The trilateral engagement between India, Iran and Afghanistan during the visit of Prime Minister Narendra Modi to Iran in May 2016 expanded avenues of trade for India with Iran, Afghanistan, Central Asia and Russia through the International North South Transportation Corridor (INSTC). The trilateral agreement included India refurbishing one of the berths at 'Shahid Beheshti' of Chabahar, and reconstructing a 600 meter long container handling facility at the port. Chabahar, Iran's only oceanic port, consists of two separate ports named 'Shahid Kalantari' and 'Shahid Beheshti', each of which have five berths. India and Iran first agreed upon plans to further develop 'Shahid Beheshti' port in 2003, but India was deterred by sanctions against Iran.
The bilateral agreement between India and Iran gives India the right to develop two berths of the Chabahar port as agreed in 2015, allowing them to be operated for 10 years by India Ports Global; joint venture between Jawaharlal Nehru Port Trust and Kandla Port Trust, in partnership with Iran's Aria Banader. The 'Shahid Beheshti' port has since been operationalised. India's development of 'Shahid Beheshti' at a cost of around $85 million has increased Chabahar's capacity to handle eight million tons from the earlier 2.5 million tonne capacity. In context of the overall development of Chabahar Port, the eight tonne handling capacity has been achieved on completion of Phase-1 of development. This is expected to rise to 33 million tons handling capacity on completion of Phase-2, which is currently 30 per cent complete. Chabahar can berth the vessels with the capacity of up to 1,00,000 tonnes. However, under the trilateral India-Iran-Afghanistan trilateral agreement of May 2016, India is also to construct a railway line linking Chabahar with Zahedan on the Iran-Afghanistan border, which beyond Zahedan will be linked to the Iranian Railway running west and then north close to the Iran-Afghanistan border, avoiding the volatile Helmand Province of Afghanistan. Faced with denial of land route to Afghanistan by Pakistan, construction of the rail link Chabahar-Zahedan together with Chabahar port and the INSTC give India the strategic access for trade with Afghanistan and Eurasia.
After the US re-imposed sanctions on Iran, the future of many Iranian projects including Chabahar port was shadowed by the consequences of the sanctions.
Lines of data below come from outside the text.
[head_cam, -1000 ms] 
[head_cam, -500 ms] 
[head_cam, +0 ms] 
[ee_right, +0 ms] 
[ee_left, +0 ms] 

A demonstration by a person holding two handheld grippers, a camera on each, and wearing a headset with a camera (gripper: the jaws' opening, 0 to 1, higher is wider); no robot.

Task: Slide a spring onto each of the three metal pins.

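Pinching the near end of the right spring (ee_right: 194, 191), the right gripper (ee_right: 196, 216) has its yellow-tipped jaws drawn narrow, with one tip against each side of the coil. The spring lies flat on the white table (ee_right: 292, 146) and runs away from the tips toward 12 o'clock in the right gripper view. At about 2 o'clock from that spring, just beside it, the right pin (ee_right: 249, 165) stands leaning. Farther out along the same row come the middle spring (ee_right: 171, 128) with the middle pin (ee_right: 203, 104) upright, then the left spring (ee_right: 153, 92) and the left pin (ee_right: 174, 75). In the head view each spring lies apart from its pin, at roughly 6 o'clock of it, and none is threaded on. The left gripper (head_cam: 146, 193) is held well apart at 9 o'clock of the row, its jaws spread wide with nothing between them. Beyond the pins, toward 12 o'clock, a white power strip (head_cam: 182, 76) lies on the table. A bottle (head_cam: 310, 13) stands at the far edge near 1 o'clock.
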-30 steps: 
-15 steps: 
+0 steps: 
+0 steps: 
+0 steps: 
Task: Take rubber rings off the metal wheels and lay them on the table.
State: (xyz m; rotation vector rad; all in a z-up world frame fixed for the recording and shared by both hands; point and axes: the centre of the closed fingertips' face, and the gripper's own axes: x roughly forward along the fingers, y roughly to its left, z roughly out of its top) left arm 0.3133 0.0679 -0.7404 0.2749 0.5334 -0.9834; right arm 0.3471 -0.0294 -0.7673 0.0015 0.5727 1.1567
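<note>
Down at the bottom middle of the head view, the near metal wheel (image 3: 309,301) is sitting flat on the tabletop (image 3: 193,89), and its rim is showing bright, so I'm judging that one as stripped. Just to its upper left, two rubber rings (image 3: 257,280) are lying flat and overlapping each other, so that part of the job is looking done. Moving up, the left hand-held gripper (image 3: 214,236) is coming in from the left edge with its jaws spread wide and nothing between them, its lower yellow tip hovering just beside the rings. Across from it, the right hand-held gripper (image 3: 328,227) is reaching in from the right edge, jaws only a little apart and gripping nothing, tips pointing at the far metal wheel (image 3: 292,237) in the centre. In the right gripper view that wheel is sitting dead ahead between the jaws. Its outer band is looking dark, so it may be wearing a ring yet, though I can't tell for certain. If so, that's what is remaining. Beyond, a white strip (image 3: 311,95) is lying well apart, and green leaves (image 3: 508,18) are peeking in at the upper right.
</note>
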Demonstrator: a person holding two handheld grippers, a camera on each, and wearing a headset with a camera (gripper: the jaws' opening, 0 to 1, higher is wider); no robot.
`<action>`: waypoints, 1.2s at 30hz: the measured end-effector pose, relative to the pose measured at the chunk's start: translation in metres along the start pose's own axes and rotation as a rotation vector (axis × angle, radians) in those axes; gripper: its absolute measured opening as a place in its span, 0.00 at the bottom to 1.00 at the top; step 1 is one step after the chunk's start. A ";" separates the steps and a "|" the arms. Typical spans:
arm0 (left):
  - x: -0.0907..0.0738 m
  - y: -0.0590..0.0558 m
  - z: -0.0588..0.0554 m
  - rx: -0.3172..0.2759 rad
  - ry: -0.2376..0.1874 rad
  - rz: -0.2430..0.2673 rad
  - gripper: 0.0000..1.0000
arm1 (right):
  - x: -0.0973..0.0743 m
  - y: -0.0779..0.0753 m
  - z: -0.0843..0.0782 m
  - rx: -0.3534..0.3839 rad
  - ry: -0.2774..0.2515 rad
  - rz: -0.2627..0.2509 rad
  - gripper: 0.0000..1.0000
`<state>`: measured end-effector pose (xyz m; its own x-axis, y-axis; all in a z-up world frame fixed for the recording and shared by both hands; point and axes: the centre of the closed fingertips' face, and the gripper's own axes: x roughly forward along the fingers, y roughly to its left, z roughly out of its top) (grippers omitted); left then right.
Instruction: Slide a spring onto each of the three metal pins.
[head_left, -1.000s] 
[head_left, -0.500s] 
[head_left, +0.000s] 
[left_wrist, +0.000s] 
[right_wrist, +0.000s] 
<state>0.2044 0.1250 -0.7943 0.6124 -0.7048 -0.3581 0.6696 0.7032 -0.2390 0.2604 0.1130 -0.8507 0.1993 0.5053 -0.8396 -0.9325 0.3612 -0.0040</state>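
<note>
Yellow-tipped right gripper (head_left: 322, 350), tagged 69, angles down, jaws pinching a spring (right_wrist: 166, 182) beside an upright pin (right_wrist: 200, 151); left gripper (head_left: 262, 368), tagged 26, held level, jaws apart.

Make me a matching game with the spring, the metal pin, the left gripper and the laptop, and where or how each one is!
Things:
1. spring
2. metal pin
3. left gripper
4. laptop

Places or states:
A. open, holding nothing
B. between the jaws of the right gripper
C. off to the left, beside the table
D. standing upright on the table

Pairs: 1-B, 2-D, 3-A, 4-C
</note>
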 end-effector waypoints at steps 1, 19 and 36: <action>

But following several rounds of negotiations and discussions with New Delhi, the US administration finally exempted the Chabahar project from the sanctions, as reported in Tehran Times. No doubt this has been good for India and the region but the strategic gain for India is not much since work on the Chabahar-Zahedan railway link continues to be hit by sanctions slapped on Iran by the US. Threat of US sanctions made India completely stop oil imports from Iran even as India used to pay for the oil in rupees, which Iran used to buy Indian goods. Iran was among the top three suppliers of crude oil to India and being the closest meant minimum transportation costs. While India is losing strategic advantage in absence of the Chabahar-Zahedan rail link, US is making billings of dollars by selling arms and crude oil to India. India needs to convince the US to exempt the Chabahar-Zahedan rail link from sanctions or take an arbitrary decision to construct it.